“轰隆”一声巨响, 手术室门轰然倒塌。
裴野望沉着脸快步走入手术室里,只见手术室里一片狼藉。
苏婉歪倒在手术台旁昏迷不醒,晏绥和那个不知名存在也已经彻底不见踪影。
空气中还残留着微妙又疯狂的气息, 肆意地宣泄着存在感,粘滞得让人无法呼吸。
裴野望眉头狠狠皱起, 快步走到手术台前, 伸出手轻轻摩挲手术台, 细细感应上面残留的波动和气息。

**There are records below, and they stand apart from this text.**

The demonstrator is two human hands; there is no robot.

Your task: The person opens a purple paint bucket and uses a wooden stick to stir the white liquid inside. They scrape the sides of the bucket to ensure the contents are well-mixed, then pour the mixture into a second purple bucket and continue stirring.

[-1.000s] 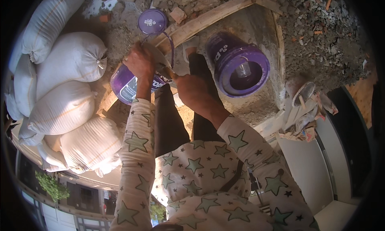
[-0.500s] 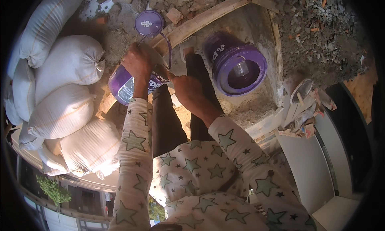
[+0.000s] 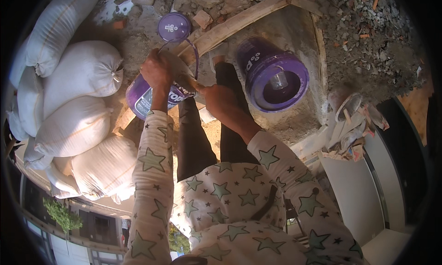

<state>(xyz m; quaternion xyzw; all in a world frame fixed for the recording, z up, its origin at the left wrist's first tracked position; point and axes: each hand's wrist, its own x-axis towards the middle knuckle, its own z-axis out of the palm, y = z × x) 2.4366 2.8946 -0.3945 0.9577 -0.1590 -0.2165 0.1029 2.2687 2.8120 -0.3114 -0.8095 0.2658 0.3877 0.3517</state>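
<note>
The left hand [image 3: 158, 71] covers part of the rim of the purple bucket [image 3: 139, 94] by the left edge of the wooden frame [image 3: 241, 20], its fingertips out of sight. The right hand [image 3: 218, 100] hides most of the handle of a tool [image 3: 197, 85], whose full shape cannot be told. The left trouser leg [image 3: 189, 143] passes behind that bucket, so its foot is hidden. Inside the second bucket [image 3: 301, 88], the bottom is too dark to read. The topmost sack [image 3: 62, 28] is cut off by the picture's upper edge.
</note>
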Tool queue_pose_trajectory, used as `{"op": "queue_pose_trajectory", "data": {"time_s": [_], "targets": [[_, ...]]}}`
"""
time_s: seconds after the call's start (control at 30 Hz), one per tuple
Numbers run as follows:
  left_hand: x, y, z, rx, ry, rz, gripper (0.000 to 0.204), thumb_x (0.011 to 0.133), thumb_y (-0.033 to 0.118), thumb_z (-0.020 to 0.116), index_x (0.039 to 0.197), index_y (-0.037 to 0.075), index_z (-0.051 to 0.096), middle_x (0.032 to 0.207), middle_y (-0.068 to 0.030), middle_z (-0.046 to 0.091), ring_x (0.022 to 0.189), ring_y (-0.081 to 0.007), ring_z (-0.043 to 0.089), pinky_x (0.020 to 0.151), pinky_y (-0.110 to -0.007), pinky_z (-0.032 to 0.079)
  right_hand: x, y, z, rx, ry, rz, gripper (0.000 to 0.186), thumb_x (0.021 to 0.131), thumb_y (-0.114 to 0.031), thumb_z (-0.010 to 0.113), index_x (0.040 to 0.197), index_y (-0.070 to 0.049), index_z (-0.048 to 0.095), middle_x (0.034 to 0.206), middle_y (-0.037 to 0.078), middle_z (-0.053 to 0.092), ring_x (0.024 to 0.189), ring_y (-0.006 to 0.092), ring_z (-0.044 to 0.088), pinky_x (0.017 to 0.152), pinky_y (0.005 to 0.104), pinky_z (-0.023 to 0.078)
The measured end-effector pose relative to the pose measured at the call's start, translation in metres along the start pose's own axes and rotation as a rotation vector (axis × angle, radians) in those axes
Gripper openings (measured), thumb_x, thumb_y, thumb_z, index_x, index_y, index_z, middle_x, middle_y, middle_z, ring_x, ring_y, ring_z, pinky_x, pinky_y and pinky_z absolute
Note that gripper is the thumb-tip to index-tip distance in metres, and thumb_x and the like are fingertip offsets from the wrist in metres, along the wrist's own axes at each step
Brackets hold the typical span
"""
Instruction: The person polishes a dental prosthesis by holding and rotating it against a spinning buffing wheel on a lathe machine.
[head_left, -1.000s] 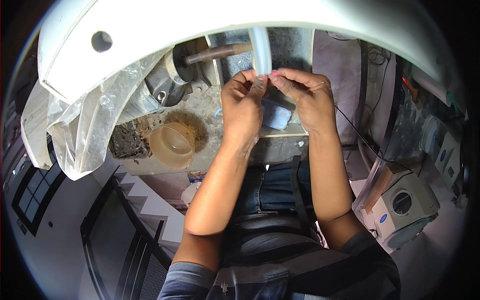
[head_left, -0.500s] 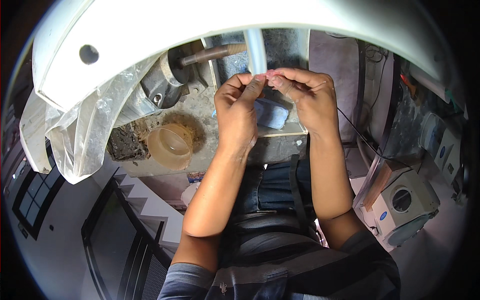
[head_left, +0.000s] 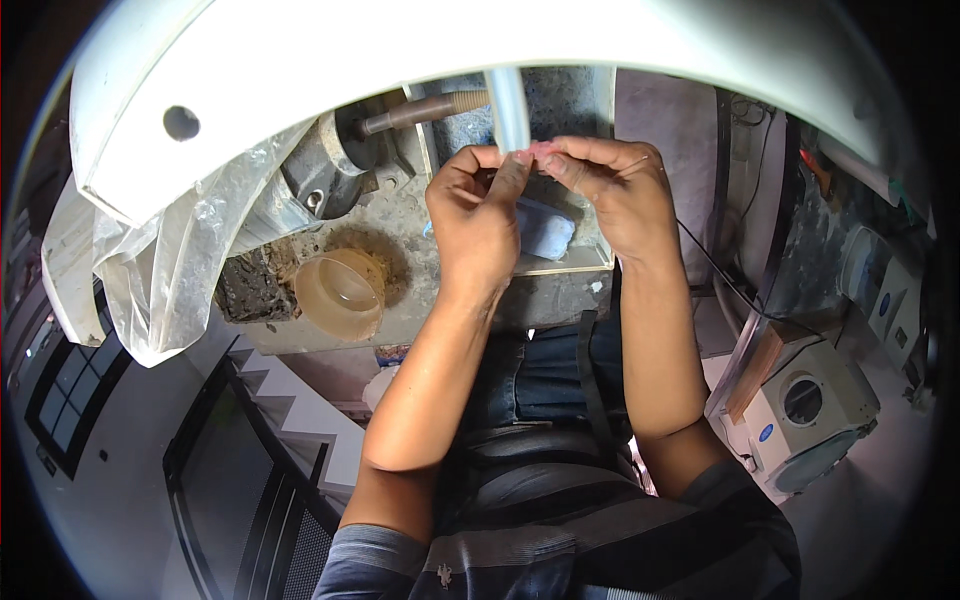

指虎上的尖刺也在半空中扭曲蠕动着, 仿佛舔舐品味着什么。
半晌, 他睁开眼, 黑沉的眼里闪过一道厉光。
还能追!
他倏然抬起手,沿着空气中某种难以言说的波动,摸索到一处即将消失的微小缝隙, 随后双手扒住缝隙, 用力向两边撕开。
一道漆黑如墨的深邃裂隙横贯在手术台上方, 裴野望气势极强地抬腿一迈, 直接踏入裂隙之中。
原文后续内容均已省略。